The listing below is to be reproduced in full, character for character.

:: EXERCISE DATA

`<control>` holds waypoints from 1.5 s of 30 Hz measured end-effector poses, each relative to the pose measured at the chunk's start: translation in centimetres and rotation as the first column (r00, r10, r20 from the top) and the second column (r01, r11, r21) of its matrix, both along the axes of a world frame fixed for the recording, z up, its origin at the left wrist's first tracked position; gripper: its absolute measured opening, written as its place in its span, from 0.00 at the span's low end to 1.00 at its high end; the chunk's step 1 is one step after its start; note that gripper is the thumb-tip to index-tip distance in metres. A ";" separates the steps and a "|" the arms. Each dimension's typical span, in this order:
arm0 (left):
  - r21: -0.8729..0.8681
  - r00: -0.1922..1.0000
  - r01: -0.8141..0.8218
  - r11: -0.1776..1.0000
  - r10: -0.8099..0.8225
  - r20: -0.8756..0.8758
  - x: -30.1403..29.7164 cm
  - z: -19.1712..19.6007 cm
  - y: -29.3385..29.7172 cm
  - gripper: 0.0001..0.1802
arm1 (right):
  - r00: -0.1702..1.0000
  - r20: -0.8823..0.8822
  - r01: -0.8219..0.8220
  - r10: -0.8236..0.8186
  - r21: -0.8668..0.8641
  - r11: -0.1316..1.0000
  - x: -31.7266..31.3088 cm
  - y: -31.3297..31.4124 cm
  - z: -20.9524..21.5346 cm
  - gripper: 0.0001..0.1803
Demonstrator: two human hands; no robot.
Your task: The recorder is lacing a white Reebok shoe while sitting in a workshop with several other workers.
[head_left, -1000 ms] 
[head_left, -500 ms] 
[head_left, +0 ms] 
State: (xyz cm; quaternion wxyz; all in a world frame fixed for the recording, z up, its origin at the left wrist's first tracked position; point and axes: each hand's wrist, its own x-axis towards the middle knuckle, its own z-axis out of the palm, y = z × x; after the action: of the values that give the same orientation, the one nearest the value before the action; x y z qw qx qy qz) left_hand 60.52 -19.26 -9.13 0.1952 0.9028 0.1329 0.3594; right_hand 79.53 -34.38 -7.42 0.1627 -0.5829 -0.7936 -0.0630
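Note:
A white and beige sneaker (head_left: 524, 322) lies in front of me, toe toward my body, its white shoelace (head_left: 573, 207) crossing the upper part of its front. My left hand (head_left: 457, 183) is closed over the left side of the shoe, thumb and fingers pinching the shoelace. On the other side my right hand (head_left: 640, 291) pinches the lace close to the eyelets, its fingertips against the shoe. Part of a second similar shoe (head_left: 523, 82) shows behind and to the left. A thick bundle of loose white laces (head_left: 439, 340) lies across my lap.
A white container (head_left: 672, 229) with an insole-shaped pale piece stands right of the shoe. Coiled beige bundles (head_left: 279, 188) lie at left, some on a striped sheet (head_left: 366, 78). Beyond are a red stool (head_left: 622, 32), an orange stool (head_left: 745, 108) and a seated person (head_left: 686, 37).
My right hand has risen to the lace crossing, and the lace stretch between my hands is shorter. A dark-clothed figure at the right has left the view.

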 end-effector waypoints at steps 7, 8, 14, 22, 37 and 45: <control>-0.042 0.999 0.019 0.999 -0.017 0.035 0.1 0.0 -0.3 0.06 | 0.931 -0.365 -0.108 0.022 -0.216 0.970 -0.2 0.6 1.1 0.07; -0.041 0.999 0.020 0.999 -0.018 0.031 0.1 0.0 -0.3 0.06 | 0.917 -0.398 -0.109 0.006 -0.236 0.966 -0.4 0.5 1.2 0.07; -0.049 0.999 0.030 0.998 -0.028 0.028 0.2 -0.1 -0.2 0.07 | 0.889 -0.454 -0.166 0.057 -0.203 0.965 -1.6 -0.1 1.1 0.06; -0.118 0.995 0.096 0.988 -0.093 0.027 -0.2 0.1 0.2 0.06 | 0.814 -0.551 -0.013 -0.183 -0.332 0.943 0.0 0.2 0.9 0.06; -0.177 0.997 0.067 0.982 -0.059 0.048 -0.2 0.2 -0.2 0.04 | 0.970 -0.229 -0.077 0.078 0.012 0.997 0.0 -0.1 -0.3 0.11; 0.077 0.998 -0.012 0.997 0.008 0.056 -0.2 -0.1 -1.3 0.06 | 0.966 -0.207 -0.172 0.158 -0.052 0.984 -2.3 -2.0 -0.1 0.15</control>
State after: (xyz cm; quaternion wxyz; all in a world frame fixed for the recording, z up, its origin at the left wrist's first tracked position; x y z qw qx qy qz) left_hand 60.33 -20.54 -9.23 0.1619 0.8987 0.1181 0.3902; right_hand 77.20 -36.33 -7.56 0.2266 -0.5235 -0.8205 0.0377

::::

SOLUTION TO THE PROBLEM:
`<control>` holds waypoints from 1.5 s of 30 Hz measured end-effector poses, each relative to the pose measured at the chunk's start: translation in centimetres and rotation as the first column (r00, r10, r20 from the top) and the second column (r01, r11, r21) of its matrix, both along the axes of a world frame fixed for the recording, z up, its origin at the left wrist's first tracked position; gripper: its absolute measured opening, written as its place in its span, from 0.00 at the span's low end to 1.00 at its high end; the chunk's step 1 is one step after its start; note that gripper is the thumb-tip to index-tip distance in metres. A ";" separates the steps and a "|" the arms. Each dimension's typical span, in this order:
arm0 (left):
  - r21: -0.8729..0.8681
  - r00: -0.1922..1.0000
  - r01: -0.8141..0.8218
  - r11: -0.1776..1.0000
  - r10: -0.8099..0.8225
  - r20: -0.8756..0.8758
  - x: -30.1403..29.7164 cm
  - z: -19.1712..19.6007 cm
  - y: -29.3385..29.7172 cm
  - gripper: 0.0001..0.1802
arm1 (right):
  - r00: -0.1702..1.0000
  - r20: -0.8823..0.8822
  - r01: -0.8219..0.8220
  - r10: -0.8236..0.8186
  - r21: -0.8668..0.8641
  - r11: -0.1316..1.0000
  - x: -31.7266..31.3088 cm
  - y: -31.3297..31.4124 cm
  - z: -20.9524..21.5346 cm
  - gripper: 0.0001..0.1803
Demonstrator: two human hands; no robot.
Your task: The recorder is lacing a white Reebok shoe while sitting in a workshop with several other workers.
[head_left, -1000 ms] 
[head_left, -500 ms] 
[head_left, +0 ms] 
State: (xyz cm; quaternion wxyz; all in a world frame fixed for the recording, z up, its origin at the left wrist's first tracked position; point and axes: each hand's wrist, its own x-axis towards the middle knuckle, its own z-axis out of the palm, y = z × x; after the action: of the values that give the same orientation, the one nearest the value before the action; x y z qw qx qy qz) left_hand 60.52 -19.26 -9.13 0.1952 0.9028 0.1329 0.3594; right_hand 79.53 -34.38 -7.42 0.1627 -0.5829 -0.7936 -0.0630
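Note:
A white and beige sneaker (head_left: 524, 322) lies in front of me, toe toward my body, its white shoelace (head_left: 573, 207) crossing the upper part of its front. My left hand (head_left: 457, 183) is closed over the left side of the shoe, thumb and fingers pinching the shoelace. On the other side my right hand (head_left: 640, 291) pinches the lace close to the eyelets, its fingertips against the shoe. Part of a second similar shoe (head_left: 523, 82) shows behind and to the left. A thick bundle of loose white laces (head_left: 439, 340) lies across my lap.
A white container (head_left: 672, 229) with an insole-shaped pale piece stands right of the shoe. Coiled beige bundles (head_left: 279, 188) lie at left, some on a striped sheet (head_left: 366, 78). Beyond are a red stool (head_left: 622, 32), an orange stool (head_left: 745, 108) and a seated person (head_left: 686, 37).
My right hand has risen to the lace crossing, and the lace stretch between my hands is shorter. A dark-clothed figure at the right has left the view.
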
 end-effector waypoints at steps 7, 8, 14, 22, 37 and 45: <control>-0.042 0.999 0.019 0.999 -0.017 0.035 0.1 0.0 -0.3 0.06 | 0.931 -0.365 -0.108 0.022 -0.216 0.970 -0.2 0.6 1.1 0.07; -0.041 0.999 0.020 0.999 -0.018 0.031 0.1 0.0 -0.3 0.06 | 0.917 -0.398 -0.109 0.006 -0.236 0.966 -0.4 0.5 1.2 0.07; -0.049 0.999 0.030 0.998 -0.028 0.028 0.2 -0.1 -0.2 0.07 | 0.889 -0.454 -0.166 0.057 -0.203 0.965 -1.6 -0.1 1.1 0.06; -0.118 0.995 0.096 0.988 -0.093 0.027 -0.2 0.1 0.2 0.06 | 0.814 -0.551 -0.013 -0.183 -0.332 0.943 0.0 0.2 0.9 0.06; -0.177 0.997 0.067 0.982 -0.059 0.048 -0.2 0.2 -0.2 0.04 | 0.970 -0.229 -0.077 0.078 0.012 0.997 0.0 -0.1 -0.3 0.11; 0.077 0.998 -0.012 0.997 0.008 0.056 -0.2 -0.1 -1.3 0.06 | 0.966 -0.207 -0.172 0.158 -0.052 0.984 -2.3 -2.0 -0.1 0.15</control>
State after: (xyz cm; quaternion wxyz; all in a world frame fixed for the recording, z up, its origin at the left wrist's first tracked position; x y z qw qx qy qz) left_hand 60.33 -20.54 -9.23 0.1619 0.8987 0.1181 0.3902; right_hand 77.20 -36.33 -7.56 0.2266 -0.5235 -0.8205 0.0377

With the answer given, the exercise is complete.